Nonwovens as defined by EDANA and INDA
“A nonwoven is a sheet of fibres, continuous filaments, or chopped yarns of any nature or origin, that have been formed into a web by any means, and bonded together by any means, with the exception of weaving or knitting.”
The definition is general in nature, nonwovens used for medical packaging applications need to comply with the requirements for materials of EN ISO 11607 part 1 (See also key properties to be evaluated under Material Types).

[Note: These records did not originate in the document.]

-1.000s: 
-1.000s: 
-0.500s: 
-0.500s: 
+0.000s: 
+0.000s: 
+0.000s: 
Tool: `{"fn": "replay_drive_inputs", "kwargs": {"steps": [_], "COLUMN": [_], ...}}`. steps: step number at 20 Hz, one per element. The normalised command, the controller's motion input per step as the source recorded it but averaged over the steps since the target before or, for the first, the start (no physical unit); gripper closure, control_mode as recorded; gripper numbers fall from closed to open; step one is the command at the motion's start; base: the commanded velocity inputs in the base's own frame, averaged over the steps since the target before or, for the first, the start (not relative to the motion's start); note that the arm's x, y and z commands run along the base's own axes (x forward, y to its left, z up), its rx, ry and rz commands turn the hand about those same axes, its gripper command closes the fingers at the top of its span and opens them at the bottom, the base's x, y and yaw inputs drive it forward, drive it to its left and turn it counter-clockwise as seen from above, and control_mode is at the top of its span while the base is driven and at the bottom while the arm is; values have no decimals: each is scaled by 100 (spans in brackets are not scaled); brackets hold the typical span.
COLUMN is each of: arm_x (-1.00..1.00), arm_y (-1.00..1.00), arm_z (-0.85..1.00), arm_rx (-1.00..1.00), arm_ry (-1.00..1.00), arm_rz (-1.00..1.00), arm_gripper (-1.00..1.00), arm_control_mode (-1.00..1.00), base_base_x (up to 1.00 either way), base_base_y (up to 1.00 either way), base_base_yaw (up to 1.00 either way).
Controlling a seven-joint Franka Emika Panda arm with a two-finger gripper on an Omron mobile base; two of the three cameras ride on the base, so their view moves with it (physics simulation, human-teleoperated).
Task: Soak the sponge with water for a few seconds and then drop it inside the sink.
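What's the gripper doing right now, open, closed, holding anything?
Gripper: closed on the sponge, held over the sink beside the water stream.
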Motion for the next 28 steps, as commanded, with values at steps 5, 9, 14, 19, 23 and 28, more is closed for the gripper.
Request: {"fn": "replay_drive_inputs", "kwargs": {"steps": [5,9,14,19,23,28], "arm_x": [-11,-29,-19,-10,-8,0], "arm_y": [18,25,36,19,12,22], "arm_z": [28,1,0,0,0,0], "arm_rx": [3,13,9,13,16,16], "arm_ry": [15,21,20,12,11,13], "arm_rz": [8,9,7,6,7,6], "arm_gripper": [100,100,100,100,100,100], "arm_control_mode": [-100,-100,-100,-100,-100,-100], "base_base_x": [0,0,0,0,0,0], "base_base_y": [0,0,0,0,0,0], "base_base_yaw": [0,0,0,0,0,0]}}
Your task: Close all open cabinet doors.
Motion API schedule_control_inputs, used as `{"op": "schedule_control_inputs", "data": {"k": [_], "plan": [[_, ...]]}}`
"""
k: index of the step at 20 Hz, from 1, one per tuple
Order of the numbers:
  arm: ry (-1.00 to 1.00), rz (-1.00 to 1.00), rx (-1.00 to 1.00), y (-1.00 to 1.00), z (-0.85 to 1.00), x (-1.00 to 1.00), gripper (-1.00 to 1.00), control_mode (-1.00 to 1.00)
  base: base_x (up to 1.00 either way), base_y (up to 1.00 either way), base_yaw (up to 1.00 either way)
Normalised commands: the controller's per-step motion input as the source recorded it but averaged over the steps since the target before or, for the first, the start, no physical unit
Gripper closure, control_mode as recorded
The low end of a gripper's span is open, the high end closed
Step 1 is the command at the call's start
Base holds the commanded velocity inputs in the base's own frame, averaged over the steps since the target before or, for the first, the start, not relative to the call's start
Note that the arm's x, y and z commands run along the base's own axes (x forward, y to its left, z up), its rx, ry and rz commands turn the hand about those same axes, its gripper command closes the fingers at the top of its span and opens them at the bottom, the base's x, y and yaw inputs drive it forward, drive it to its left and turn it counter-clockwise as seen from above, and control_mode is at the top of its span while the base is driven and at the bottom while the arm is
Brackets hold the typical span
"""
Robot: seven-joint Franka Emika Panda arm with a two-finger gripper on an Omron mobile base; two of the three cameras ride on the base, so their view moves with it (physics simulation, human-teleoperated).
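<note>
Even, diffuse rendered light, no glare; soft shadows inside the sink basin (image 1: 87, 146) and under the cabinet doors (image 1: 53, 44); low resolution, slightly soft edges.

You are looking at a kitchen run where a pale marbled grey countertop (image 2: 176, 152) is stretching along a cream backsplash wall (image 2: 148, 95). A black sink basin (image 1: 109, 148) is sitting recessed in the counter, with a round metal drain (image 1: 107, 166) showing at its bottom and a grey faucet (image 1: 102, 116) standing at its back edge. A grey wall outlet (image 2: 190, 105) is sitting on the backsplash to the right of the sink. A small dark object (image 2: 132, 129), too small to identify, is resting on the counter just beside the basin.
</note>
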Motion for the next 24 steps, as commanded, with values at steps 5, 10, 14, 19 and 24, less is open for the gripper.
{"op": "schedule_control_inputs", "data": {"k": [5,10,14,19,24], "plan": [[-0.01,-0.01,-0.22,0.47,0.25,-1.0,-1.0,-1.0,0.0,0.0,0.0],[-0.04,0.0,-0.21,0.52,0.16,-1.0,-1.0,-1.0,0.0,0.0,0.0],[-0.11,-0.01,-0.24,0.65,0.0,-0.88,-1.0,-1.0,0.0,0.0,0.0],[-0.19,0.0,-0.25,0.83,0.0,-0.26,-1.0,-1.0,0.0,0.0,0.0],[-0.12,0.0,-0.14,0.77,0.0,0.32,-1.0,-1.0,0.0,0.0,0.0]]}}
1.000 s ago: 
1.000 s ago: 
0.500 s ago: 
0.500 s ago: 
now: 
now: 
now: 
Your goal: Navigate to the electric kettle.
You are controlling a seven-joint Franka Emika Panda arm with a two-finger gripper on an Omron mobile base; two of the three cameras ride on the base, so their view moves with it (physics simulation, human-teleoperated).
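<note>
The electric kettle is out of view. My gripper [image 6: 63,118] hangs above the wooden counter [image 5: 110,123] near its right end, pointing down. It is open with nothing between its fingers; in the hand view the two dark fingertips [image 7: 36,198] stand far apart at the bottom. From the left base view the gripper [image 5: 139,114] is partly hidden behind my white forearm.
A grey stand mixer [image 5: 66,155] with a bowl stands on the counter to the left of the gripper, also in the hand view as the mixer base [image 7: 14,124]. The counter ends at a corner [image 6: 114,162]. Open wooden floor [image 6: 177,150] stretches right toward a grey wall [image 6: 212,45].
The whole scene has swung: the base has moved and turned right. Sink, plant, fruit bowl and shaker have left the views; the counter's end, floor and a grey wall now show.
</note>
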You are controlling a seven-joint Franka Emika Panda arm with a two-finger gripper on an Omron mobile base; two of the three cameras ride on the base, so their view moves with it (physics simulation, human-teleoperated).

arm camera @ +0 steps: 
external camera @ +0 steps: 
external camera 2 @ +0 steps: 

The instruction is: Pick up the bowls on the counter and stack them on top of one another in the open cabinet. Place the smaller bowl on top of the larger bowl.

Microbial barrier characteristics and physical strength properties can be tailored to provide a high degree of protection for various medical device applications.
Nonwovens can be used alone to create a sterile barrier system typically by using different wrapping methods to enclose the device to be packaged in a way that creates a tortuous path and allows aseptic opening.
Nonwovens are also used alone or in combination with other materials like films to create pouches, header bags and sterilisation bags or may be used as rigid or semi-rigid tray lids. Nonwovens may be coated or non-coated depending on the sealing technology and the combination of sheet materials used.